EXERCISE AIM =
Reproduce each entry below in full, exactly as it was given.

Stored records
- - - - - - -
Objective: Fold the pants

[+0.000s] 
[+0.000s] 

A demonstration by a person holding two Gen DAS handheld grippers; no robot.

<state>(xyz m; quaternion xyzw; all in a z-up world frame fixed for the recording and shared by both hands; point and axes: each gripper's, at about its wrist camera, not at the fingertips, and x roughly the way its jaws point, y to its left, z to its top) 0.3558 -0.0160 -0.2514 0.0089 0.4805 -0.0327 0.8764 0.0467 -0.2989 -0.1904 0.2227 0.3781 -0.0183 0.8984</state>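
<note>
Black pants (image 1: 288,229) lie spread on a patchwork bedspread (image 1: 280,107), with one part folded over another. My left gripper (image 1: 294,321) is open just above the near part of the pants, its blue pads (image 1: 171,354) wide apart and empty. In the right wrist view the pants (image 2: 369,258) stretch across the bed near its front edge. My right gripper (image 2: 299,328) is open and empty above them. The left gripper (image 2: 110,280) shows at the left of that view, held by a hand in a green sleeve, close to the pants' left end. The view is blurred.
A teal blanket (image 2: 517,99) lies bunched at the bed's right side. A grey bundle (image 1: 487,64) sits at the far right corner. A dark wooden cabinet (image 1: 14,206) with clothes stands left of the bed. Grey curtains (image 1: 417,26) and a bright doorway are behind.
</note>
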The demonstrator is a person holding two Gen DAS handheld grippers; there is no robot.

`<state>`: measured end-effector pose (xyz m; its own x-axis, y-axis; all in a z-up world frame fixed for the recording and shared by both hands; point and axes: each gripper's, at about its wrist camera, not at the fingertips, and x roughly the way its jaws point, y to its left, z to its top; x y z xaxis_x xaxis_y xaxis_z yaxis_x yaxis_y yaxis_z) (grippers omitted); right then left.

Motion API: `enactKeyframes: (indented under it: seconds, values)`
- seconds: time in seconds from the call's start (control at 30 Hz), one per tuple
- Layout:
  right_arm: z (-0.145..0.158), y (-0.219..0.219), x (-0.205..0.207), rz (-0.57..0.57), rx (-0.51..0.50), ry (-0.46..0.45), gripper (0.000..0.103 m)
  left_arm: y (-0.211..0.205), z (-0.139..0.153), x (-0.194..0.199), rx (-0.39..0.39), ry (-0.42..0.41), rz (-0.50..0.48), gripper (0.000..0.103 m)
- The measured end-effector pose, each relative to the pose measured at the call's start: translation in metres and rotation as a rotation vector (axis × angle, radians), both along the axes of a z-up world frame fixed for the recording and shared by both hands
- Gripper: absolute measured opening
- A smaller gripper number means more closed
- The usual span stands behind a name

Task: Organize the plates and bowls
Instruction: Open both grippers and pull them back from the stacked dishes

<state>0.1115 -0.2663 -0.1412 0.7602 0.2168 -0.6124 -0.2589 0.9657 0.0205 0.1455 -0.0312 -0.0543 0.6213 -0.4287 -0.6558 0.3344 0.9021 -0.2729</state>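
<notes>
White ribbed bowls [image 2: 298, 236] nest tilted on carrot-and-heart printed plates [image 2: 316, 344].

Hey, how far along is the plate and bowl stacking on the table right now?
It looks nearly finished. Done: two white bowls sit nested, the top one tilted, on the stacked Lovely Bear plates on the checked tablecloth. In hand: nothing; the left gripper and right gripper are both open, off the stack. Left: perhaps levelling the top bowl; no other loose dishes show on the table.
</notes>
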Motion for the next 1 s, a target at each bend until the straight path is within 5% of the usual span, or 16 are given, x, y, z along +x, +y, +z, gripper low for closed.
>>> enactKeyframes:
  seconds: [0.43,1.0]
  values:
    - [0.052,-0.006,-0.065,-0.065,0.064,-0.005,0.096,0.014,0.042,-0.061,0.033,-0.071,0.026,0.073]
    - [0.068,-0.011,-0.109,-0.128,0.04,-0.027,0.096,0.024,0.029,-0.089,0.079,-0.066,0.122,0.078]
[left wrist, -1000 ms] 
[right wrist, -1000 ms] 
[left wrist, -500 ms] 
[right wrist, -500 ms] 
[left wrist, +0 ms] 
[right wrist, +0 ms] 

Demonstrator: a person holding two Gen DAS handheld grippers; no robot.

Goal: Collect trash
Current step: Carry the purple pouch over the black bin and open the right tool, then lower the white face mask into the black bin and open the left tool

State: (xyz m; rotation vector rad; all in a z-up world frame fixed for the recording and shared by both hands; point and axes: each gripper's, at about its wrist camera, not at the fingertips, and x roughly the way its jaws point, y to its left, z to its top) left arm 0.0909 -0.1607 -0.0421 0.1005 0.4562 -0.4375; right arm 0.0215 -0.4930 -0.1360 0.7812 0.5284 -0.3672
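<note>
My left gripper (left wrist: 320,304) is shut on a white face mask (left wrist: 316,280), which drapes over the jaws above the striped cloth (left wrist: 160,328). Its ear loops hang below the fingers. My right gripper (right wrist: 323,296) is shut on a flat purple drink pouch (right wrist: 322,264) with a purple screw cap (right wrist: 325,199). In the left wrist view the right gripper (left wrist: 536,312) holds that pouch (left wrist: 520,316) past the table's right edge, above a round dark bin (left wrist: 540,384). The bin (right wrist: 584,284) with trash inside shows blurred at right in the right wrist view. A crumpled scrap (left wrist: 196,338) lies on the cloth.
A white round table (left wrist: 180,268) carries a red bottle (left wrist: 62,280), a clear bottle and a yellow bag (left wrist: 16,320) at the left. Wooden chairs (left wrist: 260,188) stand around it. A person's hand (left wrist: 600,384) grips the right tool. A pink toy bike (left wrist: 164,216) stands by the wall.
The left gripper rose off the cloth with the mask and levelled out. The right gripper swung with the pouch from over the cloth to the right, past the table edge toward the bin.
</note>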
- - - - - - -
ANSWER SPACE =
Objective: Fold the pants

[+0.000s] 
[+0.000s] 

A demonstration by a person holding two Gen DAS handheld grippers; no robot.

<state>(xyz m; quaternion xyzw; all in a z-up world frame fixed for the recording and shared by both hands; point and axes: each gripper's, at about its wrist camera, not at the fingertips, and x roughly the way its jaws point, y to its left, z to its top) 0.3558 -0.0160 -0.2514 0.0089 0.4805 -0.0327 0.8764 0.0467 -0.2989 -0.1904 0.2227 0.3781 -0.0183 0.8984</state>
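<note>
Black pants (image 1: 288,229) lie spread on a patchwork bedspread (image 1: 280,107), with one part folded over another. My left gripper (image 1: 294,321) is open just above the near part of the pants, its blue pads (image 1: 171,354) wide apart and empty. In the right wrist view the pants (image 2: 369,258) stretch across the bed near its front edge. My right gripper (image 2: 299,328) is open and empty above them. The left gripper (image 2: 110,280) shows at the left of that view, held by a hand in a green sleeve, close to the pants' left end. The view is blurred.
A teal blanket (image 2: 517,99) lies bunched at the bed's right side. A grey bundle (image 1: 487,64) sits at the far right corner. A dark wooden cabinet (image 1: 14,206) with clothes stands left of the bed. Grey curtains (image 1: 417,26) and a bright doorway are behind.
</note>
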The demonstrator is a person holding two Gen DAS handheld grippers; there is no robot.

`<state>`: measured end-effector pose (xyz m; its own x-axis, y-axis; all in a z-up world frame fixed for the recording and shared by both hands; point and axes: each gripper's, at about its wrist camera, not at the fingertips, and x roughly the way its jaws point, y to its left, z to its top; x y z xaxis_x xaxis_y xaxis_z yaxis_x yaxis_y yaxis_z) (grippers omitted); right then left.

Motion API: `enactKeyframes: (indented under it: seconds, values)`
- seconds: time in seconds from the call's start (control at 30 Hz), one per tuple
- Layout:
  right_arm: z (-0.145..0.158), y (-0.219..0.219), x (-0.205..0.207), rz (-0.57..0.57), rx (-0.51..0.50), ry (-0.46..0.45), gripper (0.000..0.103 m)
  left_arm: y (-0.211..0.205), z (-0.139..0.153), x (-0.194..0.199), rx (-0.39..0.39), ry (-0.42..0.41), rz (-0.50..0.48), gripper (0.000..0.103 m)
- The measured end-effector pose, each relative to the pose measured at the call's start: translation in metres and rotation as a rotation vector (axis × angle, radians), both along the axes of a z-up world frame fixed for the recording and shared by both hands
- Gripper: absolute measured opening
- A smaller gripper number means more closed
- The usual span stands behind a name

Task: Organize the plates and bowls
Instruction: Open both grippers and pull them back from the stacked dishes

<state>0.1115 -0.2663 -0.1412 0.7602 0.2168 -0.6124 -0.2589 0.9657 0.0205 0.1455 -0.0312 -0.0543 0.6213 -0.4287 -0.6558 0.3344 0.9021 -0.2729</state>
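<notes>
White ribbed bowls [image 2: 298, 236] nest tilted on carrot-and-heart printed plates [image 2: 316, 344].

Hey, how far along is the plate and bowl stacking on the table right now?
It looks nearly finished. Done: two white bowls sit nested, the top one tilted, on the stacked Lovely Bear plates on the checked tablecloth. In hand: nothing; the left gripper and right gripper are both open, off the stack. Left: perhaps levelling the top bowl; no other loose dishes show on the table.
</notes>
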Motion for the next 1 s, a target at each bend until the straight path is within 5% of the usual span, or 16 are given, x, y, z along +x, +y, +z, gripper low for closed.
>>> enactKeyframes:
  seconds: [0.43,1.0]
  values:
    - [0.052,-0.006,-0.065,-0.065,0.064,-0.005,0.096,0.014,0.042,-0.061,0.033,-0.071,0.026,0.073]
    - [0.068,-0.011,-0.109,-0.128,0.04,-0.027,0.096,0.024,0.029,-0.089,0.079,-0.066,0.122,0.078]
[left wrist, -1000 ms] 
[right wrist, -1000 ms] 
[left wrist, -500 ms] 
[right wrist, -500 ms] 
[left wrist, +0 ms] 
[right wrist, +0 ms] 

Demonstrator: a person holding two Gen DAS handheld grippers; no robot.

Goal: Collect trash
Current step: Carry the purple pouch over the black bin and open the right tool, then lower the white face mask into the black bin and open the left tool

State: (xyz m; rotation vector rad; all in a z-up world frame fixed for the recording and shared by both hands; point and axes: each gripper's, at about its wrist camera, not at the fingertips, and x roughly the way its jaws point, y to its left, z to its top) left arm 0.0909 -0.1607 -0.0421 0.1005 0.4562 -0.4375; right arm 0.0215 -0.4930 -0.1360 0.7812 0.5284 -0.3672
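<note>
My left gripper (left wrist: 320,304) is shut on a white face mask (left wrist: 316,280), which drapes over the jaws above the striped cloth (left wrist: 160,328). Its ear loops hang below the fingers. My right gripper (right wrist: 323,296) is shut on a flat purple drink pouch (right wrist: 322,264) with a purple screw cap (right wrist: 325,199). In the left wrist view the right gripper (left wrist: 536,312) holds that pouch (left wrist: 520,316) past the table's right edge, above a round dark bin (left wrist: 540,384). The bin (right wrist: 584,284) with trash inside shows blurred at right in the right wrist view. A crumpled scrap (left wrist: 196,338) lies on the cloth.
A white round table (left wrist: 180,268) carries a red bottle (left wrist: 62,280), a clear bottle and a yellow bag (left wrist: 16,320) at the left. Wooden chairs (left wrist: 260,188) stand around it. A person's hand (left wrist: 600,384) grips the right tool. A pink toy bike (left wrist: 164,216) stands by the wall.
The left gripper rose off the cloth with the mask and levelled out. The right gripper swung with the pouch from over the cloth to the right, past the table edge toward the bin.
</note>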

The required answer is now complete.